Davvero il Santo Padre ritiene possibile possibile essere cristiani e induisti al contempo?
Sapienza divina che ti fai trovare da coloro che ti cercano (Proverbi 8,17), io nelle parole del Papa ti cerco ma non ti trovo. Ad esempio non trovo nessuna logica nel messaggio al popolo di Maurizio, l’arcipelago africano popolato in maggioranza da induisti, prossima meta di un viaggio pontificio. All’inizio Papa Francesco dice che il popolo mauriziano si è “formato dall’incontro di diverse etnie, e quindi gode della ricchezza di varie tradizioni culturali e anche religiose”. Insomma il solito indifferentismo, “empietà di uomini deliranti” secondo Papa Leone XII, “perversa opinione” secondo Papa Gregorio XVI.

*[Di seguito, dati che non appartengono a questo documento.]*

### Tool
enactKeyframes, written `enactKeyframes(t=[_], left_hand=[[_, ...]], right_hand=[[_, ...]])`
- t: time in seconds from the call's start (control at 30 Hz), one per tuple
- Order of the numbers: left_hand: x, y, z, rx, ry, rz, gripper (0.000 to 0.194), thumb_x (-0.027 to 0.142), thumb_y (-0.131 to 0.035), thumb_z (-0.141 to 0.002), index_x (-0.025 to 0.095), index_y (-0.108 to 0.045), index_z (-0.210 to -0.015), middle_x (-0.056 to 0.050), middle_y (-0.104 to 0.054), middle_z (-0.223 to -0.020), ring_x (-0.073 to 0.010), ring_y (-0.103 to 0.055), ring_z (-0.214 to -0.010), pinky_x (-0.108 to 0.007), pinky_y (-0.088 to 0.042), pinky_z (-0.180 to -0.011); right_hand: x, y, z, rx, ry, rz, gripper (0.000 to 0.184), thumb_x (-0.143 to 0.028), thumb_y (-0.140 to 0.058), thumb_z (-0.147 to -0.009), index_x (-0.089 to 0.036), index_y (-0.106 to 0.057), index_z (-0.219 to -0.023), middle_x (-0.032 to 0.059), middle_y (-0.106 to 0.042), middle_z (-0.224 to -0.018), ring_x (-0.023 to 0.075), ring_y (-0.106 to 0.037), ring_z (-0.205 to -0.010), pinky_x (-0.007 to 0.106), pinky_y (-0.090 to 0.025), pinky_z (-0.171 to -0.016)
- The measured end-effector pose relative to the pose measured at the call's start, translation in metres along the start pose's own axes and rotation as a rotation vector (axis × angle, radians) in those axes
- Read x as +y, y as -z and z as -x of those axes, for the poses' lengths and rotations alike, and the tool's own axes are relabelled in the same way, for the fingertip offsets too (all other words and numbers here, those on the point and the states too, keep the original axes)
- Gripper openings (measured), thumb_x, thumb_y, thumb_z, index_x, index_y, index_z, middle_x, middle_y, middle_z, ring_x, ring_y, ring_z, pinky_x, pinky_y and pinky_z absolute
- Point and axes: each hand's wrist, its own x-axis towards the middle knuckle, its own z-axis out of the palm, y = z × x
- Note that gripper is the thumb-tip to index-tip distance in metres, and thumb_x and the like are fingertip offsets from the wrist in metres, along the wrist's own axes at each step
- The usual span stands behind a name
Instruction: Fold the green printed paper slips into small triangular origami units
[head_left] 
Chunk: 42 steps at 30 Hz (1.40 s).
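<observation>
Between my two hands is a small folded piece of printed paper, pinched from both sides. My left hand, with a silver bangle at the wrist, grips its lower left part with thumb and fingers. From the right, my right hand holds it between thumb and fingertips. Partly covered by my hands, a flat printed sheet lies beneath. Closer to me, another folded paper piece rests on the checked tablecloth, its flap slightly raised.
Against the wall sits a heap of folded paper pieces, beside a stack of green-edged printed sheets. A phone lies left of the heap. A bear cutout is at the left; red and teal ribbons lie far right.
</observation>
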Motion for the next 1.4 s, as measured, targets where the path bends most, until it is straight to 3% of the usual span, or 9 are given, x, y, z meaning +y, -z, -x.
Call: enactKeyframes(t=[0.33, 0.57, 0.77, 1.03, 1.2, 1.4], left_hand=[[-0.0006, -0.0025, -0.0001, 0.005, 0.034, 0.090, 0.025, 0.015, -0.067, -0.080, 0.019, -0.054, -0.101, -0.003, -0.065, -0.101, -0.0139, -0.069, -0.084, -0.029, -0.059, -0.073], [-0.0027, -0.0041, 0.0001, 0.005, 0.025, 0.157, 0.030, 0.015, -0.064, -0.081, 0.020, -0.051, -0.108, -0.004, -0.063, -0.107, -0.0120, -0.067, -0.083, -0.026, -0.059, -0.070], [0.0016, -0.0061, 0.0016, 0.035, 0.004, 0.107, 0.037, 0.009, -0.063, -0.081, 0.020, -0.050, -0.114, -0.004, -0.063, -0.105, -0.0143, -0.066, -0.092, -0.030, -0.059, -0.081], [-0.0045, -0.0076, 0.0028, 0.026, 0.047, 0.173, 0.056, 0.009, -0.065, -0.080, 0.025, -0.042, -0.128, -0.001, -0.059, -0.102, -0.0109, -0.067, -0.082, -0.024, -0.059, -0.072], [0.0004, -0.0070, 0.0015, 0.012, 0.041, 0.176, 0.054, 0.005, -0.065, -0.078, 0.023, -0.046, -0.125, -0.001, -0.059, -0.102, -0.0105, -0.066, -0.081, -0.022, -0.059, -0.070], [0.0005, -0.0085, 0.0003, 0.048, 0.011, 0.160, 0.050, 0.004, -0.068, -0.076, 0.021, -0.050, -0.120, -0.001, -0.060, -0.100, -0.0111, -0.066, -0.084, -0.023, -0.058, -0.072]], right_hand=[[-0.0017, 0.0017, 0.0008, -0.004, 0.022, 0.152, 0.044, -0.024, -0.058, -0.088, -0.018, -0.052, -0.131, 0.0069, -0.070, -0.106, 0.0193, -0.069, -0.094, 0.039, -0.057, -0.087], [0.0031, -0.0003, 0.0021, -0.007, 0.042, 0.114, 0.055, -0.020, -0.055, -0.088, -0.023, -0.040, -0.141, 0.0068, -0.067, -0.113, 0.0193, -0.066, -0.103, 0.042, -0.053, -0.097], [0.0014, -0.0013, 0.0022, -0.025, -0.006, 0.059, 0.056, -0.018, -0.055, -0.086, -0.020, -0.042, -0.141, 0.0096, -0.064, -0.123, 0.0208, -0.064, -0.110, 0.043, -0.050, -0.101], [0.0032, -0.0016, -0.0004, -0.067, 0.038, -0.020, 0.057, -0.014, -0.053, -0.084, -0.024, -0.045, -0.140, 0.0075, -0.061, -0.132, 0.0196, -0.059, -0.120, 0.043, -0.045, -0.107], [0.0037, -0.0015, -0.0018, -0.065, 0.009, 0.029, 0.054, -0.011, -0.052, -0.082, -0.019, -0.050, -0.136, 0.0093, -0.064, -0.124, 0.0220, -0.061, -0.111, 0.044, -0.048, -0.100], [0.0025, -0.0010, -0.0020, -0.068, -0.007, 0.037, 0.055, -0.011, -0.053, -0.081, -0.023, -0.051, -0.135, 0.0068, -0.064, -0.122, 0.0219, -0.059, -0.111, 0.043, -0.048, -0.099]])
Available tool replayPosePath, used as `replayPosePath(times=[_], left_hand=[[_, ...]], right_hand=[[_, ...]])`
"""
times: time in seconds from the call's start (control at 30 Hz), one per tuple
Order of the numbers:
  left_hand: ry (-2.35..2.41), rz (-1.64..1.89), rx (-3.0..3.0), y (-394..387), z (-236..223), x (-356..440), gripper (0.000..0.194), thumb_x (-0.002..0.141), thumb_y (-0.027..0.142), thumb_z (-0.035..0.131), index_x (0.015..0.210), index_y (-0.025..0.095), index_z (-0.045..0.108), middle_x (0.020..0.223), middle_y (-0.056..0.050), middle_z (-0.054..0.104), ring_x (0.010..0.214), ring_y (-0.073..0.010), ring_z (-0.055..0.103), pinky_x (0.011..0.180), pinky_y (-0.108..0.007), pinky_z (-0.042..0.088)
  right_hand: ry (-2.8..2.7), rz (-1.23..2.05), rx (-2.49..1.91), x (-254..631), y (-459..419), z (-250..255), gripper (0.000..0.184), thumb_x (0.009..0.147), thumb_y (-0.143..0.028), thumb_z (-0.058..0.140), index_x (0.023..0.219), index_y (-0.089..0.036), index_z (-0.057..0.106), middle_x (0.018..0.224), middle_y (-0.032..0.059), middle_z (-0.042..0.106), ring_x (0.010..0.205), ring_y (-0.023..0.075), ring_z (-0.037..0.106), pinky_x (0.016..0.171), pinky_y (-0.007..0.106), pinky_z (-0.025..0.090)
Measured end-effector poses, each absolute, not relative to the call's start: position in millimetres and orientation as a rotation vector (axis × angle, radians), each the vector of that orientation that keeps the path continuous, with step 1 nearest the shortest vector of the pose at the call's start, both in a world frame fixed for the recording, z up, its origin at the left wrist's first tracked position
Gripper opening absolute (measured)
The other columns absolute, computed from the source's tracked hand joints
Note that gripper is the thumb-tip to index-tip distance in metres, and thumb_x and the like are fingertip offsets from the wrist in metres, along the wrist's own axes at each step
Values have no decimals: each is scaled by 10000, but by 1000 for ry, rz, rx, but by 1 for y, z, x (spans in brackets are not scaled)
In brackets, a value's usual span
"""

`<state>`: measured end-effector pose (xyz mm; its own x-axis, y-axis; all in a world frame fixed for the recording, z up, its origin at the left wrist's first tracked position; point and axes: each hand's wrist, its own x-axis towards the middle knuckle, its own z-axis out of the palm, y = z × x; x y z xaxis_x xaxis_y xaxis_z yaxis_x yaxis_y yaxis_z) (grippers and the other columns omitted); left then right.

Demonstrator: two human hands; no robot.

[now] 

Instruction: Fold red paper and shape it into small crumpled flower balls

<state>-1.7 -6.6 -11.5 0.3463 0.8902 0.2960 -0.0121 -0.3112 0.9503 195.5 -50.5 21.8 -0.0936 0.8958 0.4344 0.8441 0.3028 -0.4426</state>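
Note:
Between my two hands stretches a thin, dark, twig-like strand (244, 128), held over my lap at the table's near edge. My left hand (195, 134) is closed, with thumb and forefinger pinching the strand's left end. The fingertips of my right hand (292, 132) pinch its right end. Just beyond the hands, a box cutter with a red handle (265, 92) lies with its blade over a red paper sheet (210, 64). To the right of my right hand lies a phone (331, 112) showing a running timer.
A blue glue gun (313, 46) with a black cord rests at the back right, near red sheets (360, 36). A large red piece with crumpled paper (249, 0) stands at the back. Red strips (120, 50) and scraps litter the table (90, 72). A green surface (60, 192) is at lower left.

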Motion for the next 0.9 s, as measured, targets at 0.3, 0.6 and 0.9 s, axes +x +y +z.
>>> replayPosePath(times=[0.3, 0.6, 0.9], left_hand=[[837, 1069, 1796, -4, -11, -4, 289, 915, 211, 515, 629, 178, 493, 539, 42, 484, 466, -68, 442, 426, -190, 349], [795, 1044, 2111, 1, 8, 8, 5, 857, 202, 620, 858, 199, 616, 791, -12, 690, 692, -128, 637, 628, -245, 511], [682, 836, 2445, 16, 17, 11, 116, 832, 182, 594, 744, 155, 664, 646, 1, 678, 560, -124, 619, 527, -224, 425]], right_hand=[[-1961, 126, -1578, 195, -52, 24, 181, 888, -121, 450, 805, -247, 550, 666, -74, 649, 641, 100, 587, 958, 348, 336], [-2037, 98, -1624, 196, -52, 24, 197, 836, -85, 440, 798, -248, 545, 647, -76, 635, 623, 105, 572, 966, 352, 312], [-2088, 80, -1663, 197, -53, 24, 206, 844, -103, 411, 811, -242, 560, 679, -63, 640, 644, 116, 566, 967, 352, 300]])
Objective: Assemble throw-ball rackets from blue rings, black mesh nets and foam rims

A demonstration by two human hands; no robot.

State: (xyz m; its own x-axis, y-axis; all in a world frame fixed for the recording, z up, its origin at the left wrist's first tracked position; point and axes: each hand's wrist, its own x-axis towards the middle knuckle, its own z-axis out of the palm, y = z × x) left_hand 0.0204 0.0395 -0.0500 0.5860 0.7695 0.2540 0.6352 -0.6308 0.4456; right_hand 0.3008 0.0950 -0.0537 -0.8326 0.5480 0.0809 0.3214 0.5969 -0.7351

Poi dice qualcosa di cristiano: “Il Signore mi conceda di annunciarvi il Vangelo così che tutti possiate comprenderlo e accoglierlo”. Queste ultime, Sapienza divina, mi sembrano parole giuste quanto incoerenti: se davvero la molteplicità dei culti arricchisce (spiritualmente parlando, immagino), convertire i non cristiani al Vangelo significa (sempre spiritualmente) impoverire. A meno che il Santo Padre non ritenga ereticamente, gesuiticamente possibile aderire a più religioni ed essere magari cristiani e induisti al contempo, pregare la Vergine Maria e subito dopo, come vide fare il poeta Giuseppe Conte alle vecchie mauriziane, versare “olio odoroso sulla superficie nera di piccoli lingam” (i falli del dio della distruzione Shiva, sorta di vibratori cosmici).